The practical effect of the Board's adopted procedure is not different than
to require a majority vote of the eight member Board.  20-A M.R.S.A. §
13201.
	[¶12]  The MLRB also found that the procedure adopted by the Board
conflicted with 20-A M.R.S.A. §13201 (1993),{10} that places statutory
authority to set teacher salaries with school boards.  We have previously
rejected local legislative action that conflicted with a state legislative
scheme clearly intended by the Legislature to occupy the regulated field. 
See, e.g., Ullis v. Town of Boothbay Harbor, 459 A.2d 153, 159 (Me. 1983)
(rejecting local liquor ordinance that "works at cross purposes to the state's
liquor licensing statutes, and therefore impermissibly conflicts with them").  
Although in Ullis we held that "the legislature by clear implication has
denied to municipalities the right to legislate in the area of liquor sales," we
have not reached the same conclusion in the area of education.  As we have
stated, "[g]iven the broad delegation of home rule authority and the standard
of review of municipal legislation set out in section 3001, we conclude that
Title 20-A is not an exclusive legislative scheme that implicitly preempts
municipal legislation on education matters in the absence of an express
grant of authority." School Comm. of Town of York v.

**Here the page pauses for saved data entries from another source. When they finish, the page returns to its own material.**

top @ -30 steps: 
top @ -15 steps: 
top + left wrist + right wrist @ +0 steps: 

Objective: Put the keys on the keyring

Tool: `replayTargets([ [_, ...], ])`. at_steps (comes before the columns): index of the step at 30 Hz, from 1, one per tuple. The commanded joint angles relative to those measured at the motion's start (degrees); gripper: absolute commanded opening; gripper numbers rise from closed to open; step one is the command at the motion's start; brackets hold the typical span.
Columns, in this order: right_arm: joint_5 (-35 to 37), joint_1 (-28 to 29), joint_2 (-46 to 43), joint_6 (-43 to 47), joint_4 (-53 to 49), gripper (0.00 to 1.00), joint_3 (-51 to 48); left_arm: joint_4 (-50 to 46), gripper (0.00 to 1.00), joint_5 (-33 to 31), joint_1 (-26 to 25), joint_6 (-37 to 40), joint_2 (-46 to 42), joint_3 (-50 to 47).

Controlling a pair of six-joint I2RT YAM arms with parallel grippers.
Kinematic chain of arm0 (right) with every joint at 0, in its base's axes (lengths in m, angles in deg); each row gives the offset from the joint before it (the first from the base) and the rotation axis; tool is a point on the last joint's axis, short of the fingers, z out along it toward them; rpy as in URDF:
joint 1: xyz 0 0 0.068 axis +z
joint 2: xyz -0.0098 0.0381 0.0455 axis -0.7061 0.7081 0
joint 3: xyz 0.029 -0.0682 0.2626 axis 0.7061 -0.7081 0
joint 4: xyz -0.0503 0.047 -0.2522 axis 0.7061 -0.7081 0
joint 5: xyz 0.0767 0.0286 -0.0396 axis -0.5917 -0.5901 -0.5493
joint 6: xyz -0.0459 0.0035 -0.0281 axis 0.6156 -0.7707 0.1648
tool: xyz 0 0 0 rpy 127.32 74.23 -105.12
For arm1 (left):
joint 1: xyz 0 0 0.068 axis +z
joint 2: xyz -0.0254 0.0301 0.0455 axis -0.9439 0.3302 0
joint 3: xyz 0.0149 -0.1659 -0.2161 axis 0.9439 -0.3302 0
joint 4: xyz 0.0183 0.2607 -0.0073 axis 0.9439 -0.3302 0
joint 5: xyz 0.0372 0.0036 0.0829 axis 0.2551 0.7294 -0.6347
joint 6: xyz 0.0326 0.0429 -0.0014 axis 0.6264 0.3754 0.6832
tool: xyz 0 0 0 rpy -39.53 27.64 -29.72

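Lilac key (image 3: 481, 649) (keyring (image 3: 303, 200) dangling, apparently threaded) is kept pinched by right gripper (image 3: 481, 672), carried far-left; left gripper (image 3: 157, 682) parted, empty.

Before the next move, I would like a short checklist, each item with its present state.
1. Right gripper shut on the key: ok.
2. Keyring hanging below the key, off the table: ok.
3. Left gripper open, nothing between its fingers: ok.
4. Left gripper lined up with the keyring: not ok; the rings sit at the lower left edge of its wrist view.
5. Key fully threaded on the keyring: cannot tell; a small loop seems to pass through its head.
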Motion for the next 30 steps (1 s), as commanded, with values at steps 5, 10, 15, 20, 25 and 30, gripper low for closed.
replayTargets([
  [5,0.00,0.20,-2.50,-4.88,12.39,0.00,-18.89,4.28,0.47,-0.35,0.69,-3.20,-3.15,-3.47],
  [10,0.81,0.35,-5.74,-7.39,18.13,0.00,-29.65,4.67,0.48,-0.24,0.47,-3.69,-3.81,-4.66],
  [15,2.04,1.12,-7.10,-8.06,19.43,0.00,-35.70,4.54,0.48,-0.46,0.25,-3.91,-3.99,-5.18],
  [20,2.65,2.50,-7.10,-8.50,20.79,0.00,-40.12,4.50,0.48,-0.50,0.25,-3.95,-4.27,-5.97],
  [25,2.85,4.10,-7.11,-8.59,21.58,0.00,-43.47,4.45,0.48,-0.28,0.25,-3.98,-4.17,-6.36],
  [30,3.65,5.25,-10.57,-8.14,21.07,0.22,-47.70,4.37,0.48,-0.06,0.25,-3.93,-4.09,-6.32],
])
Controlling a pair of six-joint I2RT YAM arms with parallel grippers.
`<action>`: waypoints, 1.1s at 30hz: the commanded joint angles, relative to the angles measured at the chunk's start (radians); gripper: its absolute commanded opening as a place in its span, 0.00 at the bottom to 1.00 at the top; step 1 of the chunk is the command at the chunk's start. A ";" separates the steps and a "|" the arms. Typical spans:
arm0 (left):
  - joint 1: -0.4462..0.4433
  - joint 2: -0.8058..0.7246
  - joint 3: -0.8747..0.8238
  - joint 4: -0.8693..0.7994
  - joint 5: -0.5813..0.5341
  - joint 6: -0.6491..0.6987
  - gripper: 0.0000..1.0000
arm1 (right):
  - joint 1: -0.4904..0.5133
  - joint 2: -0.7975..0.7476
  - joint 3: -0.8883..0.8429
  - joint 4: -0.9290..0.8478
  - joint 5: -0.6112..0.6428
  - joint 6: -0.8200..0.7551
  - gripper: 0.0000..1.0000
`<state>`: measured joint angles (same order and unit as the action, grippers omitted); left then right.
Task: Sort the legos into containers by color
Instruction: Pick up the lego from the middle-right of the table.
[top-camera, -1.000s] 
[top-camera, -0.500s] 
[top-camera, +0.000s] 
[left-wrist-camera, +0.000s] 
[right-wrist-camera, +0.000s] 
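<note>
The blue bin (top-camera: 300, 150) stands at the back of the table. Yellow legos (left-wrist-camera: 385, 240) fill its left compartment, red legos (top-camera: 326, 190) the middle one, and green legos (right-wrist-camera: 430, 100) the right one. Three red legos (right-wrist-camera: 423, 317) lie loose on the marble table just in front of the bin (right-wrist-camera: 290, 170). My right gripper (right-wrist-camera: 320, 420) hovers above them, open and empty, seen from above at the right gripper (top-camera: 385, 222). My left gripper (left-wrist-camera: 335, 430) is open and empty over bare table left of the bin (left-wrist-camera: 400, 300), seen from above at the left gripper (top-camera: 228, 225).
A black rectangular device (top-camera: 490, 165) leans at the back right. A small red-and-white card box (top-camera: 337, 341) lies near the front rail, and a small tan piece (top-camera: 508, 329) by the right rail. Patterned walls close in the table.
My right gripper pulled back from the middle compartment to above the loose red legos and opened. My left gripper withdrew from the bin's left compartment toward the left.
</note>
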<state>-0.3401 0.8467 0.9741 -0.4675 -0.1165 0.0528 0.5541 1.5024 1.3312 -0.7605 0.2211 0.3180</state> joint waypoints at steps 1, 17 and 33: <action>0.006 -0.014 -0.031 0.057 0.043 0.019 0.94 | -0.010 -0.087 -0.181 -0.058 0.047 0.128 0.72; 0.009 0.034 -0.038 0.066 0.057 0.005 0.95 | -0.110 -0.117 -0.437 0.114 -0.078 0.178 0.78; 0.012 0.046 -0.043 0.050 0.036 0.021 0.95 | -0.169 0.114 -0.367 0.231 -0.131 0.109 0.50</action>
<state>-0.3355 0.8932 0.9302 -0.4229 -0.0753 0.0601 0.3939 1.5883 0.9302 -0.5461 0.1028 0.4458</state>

Town of York, 626 A.2d
935, 942 (Me. 1993).{11}  
	[¶13]  The approval process adopted by the Board of Education did not
divest the Board of its statutorily delegated authority to control teachers'
salaries.  Grattelo was not acting as Mayor when he utilized his veto power;
rather, he was acting as chair of the Board of Education, exercising the
procedural power granted to him by that body, subject to its authority to
override the chair's action by a two-thirds majority vote.  The Board did not
override its chair's action.  The procedure adopted by the Board was proper. 
The MLRB erroneously concluded that the tentative agreement was ratified
and erroneously ordered the Board to execute the tentative agreement. 
	The entry is:
			Judgment affirmed.


                                                             

Attorneys for appellants:

M. Wayne Jacobs, Esq. (orally)
Maine Labor Relations Board
90 State House Station
Augusta, ME 04333-0090

John G. Richardson, Esq. (orally)
Daniel R. Felkel, Esq.
Troubh, Heisler & Piampiano, P.A.
P O Box 9711
Portland, ME 04104-5011
(for Biddeford Teachers Association)

Attorney for appellees:

Harry B. Center, II, Esq. (orally)
Smith, Elliott, Smith & Garmey, P.A.
P O Box 1179
Saco, ME 04072
(for Board of Education)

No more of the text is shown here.